Unfortunately, I forgot to put in a time-off request for the holiday today and had to work. Fortunately, I got some rare and treasured time alone in my studio at work.
This studio is a living, breathing space. It is a little messy most of the time no matter how much time I spend trying to organize it. I try to remember my motto ” a clean studio is one where nothing happens” whenever I walk in and survey the disarray. It is a rather small space but the soaring windows give it an expansive feel. There are two carts loaded down with flat work stored below and table weaving looms resting above. A large selection of art books anchors another table and under the table are bins filled with fabric, magazines and recycled items. The cabinets burst with paints, pastels, craypas, beads, collage materials and paper. A rolling rack holds six drawers filled with yarn. Because I work at a psychiatric hospital, all the “sharps” have to be locked up. These all live in a padlocked cabinet that threatens to explode every time I open it because of all the bins and toolboxes stacked inside.

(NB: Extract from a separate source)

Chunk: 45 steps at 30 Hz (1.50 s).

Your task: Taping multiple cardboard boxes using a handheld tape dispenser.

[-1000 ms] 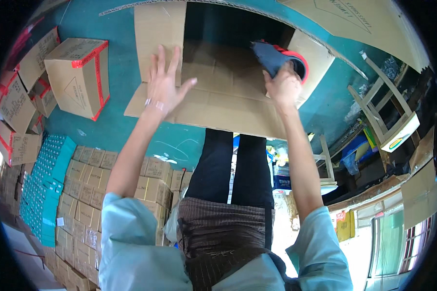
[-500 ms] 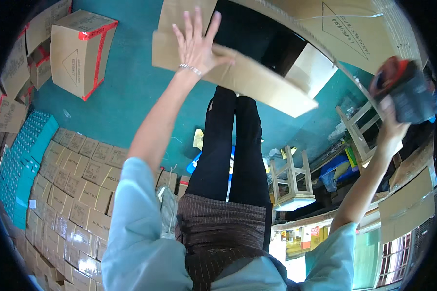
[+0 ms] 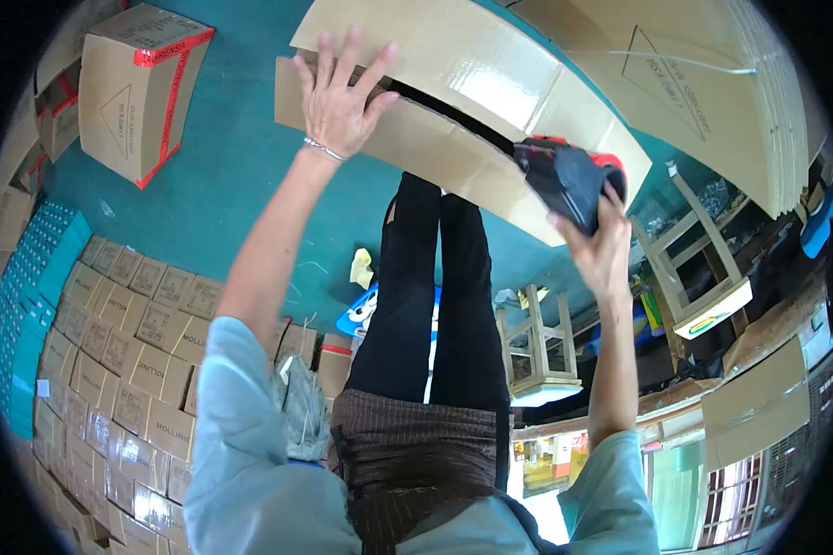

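Note:
In front of my legs stands a cardboard box with two long top flaps nearly together. A dark slit runs between the far flap [image 3: 500, 69] and the near flap [image 3: 463, 166]. My left hand [image 3: 338, 111] lies on the flaps at the box's left end, its fingers spread. Gripped in my right hand [image 3: 602, 242] is a black tape dispenser [image 3: 560, 185] with a red roll of tape. It is tilted at the right part of the slit, over the near flap; whether it touches the cardboard I cannot tell.
A carton sealed with red tape [image 3: 139, 92] stands on the green floor at far left. Small boxes [image 3: 148, 361] are stacked at left beside teal boxes [image 3: 42, 287]. Flattened cardboard [image 3: 676, 83] leans at far right. Wooden stools [image 3: 541, 370] stand at right.
The far flap has folded down, covering most of the dark opening. My right hand has brought the tape dispenser leftward to the box. My left hand has shifted slightly left and nearer.

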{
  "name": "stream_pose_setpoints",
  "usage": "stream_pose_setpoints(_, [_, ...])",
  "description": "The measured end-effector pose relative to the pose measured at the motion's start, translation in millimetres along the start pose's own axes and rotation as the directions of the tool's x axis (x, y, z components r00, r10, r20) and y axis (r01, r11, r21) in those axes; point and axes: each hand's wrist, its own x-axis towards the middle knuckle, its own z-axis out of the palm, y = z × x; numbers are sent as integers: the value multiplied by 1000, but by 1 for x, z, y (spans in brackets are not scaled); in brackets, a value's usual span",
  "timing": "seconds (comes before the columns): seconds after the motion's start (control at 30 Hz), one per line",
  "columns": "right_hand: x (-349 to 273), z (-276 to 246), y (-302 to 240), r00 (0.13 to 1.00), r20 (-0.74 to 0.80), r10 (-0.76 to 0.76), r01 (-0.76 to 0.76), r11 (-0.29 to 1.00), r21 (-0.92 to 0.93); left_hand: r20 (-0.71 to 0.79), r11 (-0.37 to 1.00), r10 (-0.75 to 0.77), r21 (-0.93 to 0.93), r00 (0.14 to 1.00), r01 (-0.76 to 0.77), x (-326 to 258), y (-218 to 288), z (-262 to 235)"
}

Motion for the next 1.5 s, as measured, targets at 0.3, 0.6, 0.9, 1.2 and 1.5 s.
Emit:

I keep thinking that some day this space will be truly organized and completely functional. But you know what, it already is. I have certainly never heard a group member complain about it. They come in and gather their materials and sit right down and start working. They are perfectly content with the space. This satisfies me. My dream for this space is that it can serve as a sanctuary to our clients. So much of hospital life is about loss of choice. I want the art studio to be all about choice. I want it to be a place of comfort, of rest, of peace of mind-a place where you can unhook from your troubles for just a little bit.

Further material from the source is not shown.